Instructions to follow: Verbatim copy, images omitted: return the full listing.

^^^^^^^^^^^^^^^^

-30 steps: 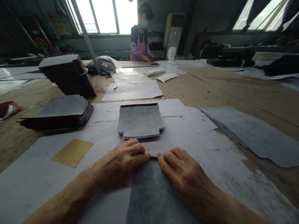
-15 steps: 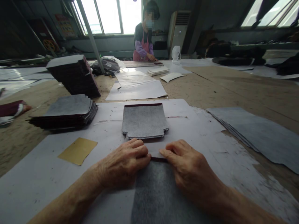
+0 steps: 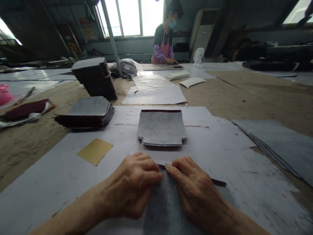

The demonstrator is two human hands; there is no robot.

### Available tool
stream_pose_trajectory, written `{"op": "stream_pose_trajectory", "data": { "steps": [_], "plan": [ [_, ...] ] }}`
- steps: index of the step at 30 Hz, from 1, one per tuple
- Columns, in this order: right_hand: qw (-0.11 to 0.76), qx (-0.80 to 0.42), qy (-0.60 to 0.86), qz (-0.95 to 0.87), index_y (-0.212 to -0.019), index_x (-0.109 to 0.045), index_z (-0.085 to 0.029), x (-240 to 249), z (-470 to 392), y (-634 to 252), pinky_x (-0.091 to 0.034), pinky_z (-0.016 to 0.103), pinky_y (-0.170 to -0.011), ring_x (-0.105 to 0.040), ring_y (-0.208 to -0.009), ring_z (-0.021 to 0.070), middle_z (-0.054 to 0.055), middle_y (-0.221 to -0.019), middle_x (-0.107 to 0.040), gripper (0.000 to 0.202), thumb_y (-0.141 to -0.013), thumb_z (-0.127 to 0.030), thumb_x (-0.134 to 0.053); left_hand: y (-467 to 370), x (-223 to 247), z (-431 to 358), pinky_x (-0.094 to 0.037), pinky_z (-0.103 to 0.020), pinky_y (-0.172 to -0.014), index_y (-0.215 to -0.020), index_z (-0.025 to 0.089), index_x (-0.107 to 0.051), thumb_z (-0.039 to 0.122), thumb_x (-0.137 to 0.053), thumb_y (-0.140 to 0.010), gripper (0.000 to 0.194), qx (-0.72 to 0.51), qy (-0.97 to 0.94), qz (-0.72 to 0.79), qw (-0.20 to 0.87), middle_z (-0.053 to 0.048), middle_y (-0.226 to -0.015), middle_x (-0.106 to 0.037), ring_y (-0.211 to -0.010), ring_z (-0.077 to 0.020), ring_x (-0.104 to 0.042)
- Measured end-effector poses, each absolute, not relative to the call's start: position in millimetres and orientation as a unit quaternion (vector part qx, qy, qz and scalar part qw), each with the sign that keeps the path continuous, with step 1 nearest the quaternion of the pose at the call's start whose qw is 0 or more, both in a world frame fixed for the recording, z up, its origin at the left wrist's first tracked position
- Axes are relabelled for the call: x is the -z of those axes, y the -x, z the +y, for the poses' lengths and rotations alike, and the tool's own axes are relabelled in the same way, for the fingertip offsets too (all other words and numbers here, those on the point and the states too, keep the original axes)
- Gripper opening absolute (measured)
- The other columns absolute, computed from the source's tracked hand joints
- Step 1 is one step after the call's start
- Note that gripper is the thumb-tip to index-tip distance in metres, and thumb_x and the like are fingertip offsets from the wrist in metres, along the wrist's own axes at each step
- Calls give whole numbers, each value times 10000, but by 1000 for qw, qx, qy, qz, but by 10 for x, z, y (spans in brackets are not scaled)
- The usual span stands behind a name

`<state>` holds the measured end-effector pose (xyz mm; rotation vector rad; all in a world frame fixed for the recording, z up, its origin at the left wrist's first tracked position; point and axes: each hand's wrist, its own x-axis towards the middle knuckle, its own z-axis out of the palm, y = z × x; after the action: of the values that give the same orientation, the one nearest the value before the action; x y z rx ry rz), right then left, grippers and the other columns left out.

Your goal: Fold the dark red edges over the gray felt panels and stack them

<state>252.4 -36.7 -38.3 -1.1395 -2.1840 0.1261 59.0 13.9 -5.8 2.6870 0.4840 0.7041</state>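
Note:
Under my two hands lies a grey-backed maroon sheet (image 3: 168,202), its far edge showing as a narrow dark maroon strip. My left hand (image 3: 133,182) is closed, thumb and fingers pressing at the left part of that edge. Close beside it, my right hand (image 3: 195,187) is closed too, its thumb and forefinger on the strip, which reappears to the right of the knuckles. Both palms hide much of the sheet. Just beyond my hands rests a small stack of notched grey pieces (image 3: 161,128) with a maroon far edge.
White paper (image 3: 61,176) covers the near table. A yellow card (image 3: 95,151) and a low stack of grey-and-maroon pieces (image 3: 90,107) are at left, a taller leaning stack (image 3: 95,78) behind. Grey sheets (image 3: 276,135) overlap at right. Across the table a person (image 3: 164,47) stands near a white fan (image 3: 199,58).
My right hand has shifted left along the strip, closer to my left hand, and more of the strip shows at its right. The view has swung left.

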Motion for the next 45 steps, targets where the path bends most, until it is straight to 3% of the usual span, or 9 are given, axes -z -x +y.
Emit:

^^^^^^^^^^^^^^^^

Solved problem:
-30 steps: 
-15 steps: 
+0 steps: 

The demonstrator is two human hands; there is no robot.

### Available tool
stream_pose_trajectory, written `{"op": "stream_pose_trajectory", "data": { "steps": [_], "plan": [ [_, ...] ] }}`
- steps: index of the step at 30 Hz, from 1, one per tuple
- Columns, in this order: right_hand: qw (-0.11 to 0.76), qx (-0.80 to 0.42), qy (-0.60 to 0.86), qz (-0.95 to 0.87), index_y (-0.212 to -0.019), index_x (-0.109 to 0.045), index_z (-0.085 to 0.029), x (-240 to 249), z (-470 to 392), y (-634 to 252), pinky_x (-0.091 to 0.034), pinky_z (-0.016 to 0.103), pinky_y (-0.170 to -0.011), ring_x (-0.105 to 0.040), ring_y (-0.208 to -0.009), ring_z (-0.021 to 0.070), middle_z (-0.054 to 0.055), middle_y (-0.221 to -0.019), middle_x (-0.107 to 0.040), gripper (0.000 to 0.202), thumb_y (-0.141 to -0.013), thumb_z (-0.127 to 0.030), thumb_x (-0.134 to 0.053); left_hand: y (-467 to 370), x (-223 to 247), z (-431 to 358), pinky_x (-0.094 to 0.037), pinky_z (-0.103 to 0.020), pinky_y (-0.172 to -0.014), index_y (-0.215 to -0.020), index_z (-0.025 to 0.089), index_x (-0.107 to 0.051), thumb_z (-0.039 to 0.122), thumb_x (-0.137 to 0.053), thumb_y (-0.140 to 0.010), gripper (0.000 to 0.194), qx (-0.72 to 0.51), qy (-0.97 to 0.94), qz (-0.72 to 0.79), qw (-0.20 to 0.87), middle_z (-0.053 to 0.048), middle_y (-0.226 to -0.015), middle_x (-0.106 to 0.037), ring_y (-0.211 to -0.010), ring_z (-0.077 to 0.020), ring_x (-0.104 to 0.042)
- Measured end-effector poses, each absolute, not relative to the call's start: position in millimetres and orientation as a unit quaternion (vector part qx, qy, qz and scalar part qw), each with the sign that keeps the path continuous, with step 1 nearest the quaternion of the pose at the call's start whose qw is 0 or more, both in a world frame fixed for the recording, z up, its origin at the left wrist's first tracked position
- Axes are relabelled for the call: x is the -z of those axes, y the -x, z the +y, for the poses' lengths and rotations alike, and the tool's own axes are relabelled in the same way, for the fingertip offsets too (all other words and numbers here, those on the point and the states too, keep the original axes)
- Gripper opening absolute (measured)
- The other columns absolute, computed from the source's tracked hand joints
- Step 1 is one step after the call's start
- Note that gripper is the thumb-tip to index-tip distance in metres, and thumb_x and the like are fingertip offsets from the wrist in metres, along the wrist's own axes at each step
- Calls give whole numbers, each value times 10000, but by 1000 for qw, qx, qy, qz, but by 10 for x, z, y (spans in brackets are not scaled)
- The usual span stands behind a name

`<state>` holds the measured end-effector pose (xyz mm; rotation vector rad; all in a world frame fixed for the recording, z up, its origin at the left wrist's first tracked position; point and axes: each hand's wrist, its own x-axis towards the middle knuckle, its own z-axis out of the palm, y = z × x; after the action: of the values that give the same orientation, the one nearest the value before the action; x y z rx ry rz), right then left, grippers and the other columns left out.

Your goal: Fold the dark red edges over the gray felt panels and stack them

<state>252.4 -36.7 -38.3 -1.1395 -2.1840 0.1261 59.0 13.9 -5.8 2.6870 0.4840 0.7041</state>
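Note:
Under my two hands lies a grey-backed maroon sheet (image 3: 168,202), its far edge showing as a narrow dark maroon strip. My left hand (image 3: 133,182) is closed, thumb and fingers pressing at the left part of that edge. Close beside it, my right hand (image 3: 195,187) is closed too, its thumb and forefinger on the strip, which reappears to the right of the knuckles. Both palms hide much of the sheet. Just beyond my hands rests a small stack of notched grey pieces (image 3: 161,128) with a maroon far edge.
White paper (image 3: 61,176) covers the near table. A yellow card (image 3: 95,151) and a low stack of grey-and-maroon pieces (image 3: 90,107) are at left, a taller leaning stack (image 3: 95,78) behind. Grey sheets (image 3: 276,135) overlap at right. Across the table a person (image 3: 164,47) stands near a white fan (image 3: 199,58).
My right hand has shifted left along the strip, closer to my left hand, and more of the strip shows at its right. The view has swung left.
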
Motion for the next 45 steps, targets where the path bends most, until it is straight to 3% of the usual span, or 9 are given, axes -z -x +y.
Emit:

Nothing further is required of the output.